In einem Ansatz werden aus T-ALL-Zelllinien (oben) konstruierte cDNA-Bibliotheken unter Verwendung von Oligonukleotiden durchmustert, die ein oder mehrere Konsensus-Inter aktionsmotive kodieren, um eine cDNA zu identifizieren, die ein natürlich vorkommendes Onkoprotein kodiert, das das Interaktionsmotiv oder die Interaktionsmotive besitzt.
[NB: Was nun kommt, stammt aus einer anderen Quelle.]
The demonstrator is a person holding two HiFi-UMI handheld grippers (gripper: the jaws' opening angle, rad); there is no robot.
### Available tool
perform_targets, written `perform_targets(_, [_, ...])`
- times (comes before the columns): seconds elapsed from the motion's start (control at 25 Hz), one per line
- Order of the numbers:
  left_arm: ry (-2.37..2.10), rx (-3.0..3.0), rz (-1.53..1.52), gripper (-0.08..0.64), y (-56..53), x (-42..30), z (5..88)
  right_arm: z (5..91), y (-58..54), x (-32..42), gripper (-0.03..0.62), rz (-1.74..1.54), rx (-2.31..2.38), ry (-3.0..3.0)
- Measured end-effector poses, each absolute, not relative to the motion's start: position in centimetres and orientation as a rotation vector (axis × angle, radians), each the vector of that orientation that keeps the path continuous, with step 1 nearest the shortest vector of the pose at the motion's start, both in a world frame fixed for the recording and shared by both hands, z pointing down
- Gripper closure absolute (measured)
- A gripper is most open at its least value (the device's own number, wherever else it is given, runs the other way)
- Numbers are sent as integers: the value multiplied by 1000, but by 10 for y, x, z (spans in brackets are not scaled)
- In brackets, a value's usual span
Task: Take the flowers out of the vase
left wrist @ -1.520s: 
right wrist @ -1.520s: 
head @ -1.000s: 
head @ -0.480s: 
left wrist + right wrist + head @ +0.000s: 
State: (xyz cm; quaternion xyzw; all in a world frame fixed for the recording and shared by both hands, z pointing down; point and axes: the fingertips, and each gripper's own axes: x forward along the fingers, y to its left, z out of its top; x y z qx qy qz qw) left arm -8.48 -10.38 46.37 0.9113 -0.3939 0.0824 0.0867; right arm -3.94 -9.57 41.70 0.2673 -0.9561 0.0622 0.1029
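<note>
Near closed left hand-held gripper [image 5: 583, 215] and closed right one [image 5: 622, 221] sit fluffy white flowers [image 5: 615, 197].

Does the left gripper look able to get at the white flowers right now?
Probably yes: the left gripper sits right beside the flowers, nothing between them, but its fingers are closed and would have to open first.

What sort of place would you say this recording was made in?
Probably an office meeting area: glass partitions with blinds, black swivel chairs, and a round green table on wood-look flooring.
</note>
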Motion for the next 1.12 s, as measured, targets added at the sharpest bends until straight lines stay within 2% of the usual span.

Alternativ können aus den gepoolten Genomen sequenzierter Organismen konstruierte Bibliotheken durchmustert und die Sequenzen positiv hybridisierender Klone dem Alignment unterzogen werden. Während das Alignment von aus einem Screening gewonnenen Sequenzen Konsensusmotive erkennen lässt, werden andere mögliche verwandte Motive ausgeschlossen, wenn sie nicht aus irgendeinem einzelnen Genom identifiziert werden, in dem sie theoretisch vorkommen, trotz erschöpfenden Durchmusterns bei einer Komplexität, die laut Vorsage sämtliche möglichen Domänen, die das Genom oder die Genome kodieren, abdecken sollte. Demgemäß sind die im Alignment erhaltenen Sequenzen aus der Durchmusterung gepoolter Genome verwendbar zum Entwurf optimaler Peptide, die die in dem biologischen Screening identifizierten Konsensusmotive imitieren, während ihnen alternative Reste strukturell verwandter Peptide fehlen, die in die erschöpfende Durchmusterung eines einzelnen Genoms eingeschlossen wurden.
BEISPIEL 15
Peptidsynthese
38-gliedrige Peptide werden in der Form von Cys-(interagierendes 20-mer)-Cys(Penetratin 16-mer) hergestellt. Die Sequenz des Penetratin-Motivs wird von Derossi (1994) bereitgestellt. Die Peptide (von Chiron Mimotopes, Australien, synthetisiert) werden durch Oxidation der flankierenden Cysteinreste unter Verwendung von 10 mM K₃Fe(CN)₆ bei pH 8,4 zyklisiert und durch Reverse-phase-HPLC nach Koivunen (1994) gereinigt.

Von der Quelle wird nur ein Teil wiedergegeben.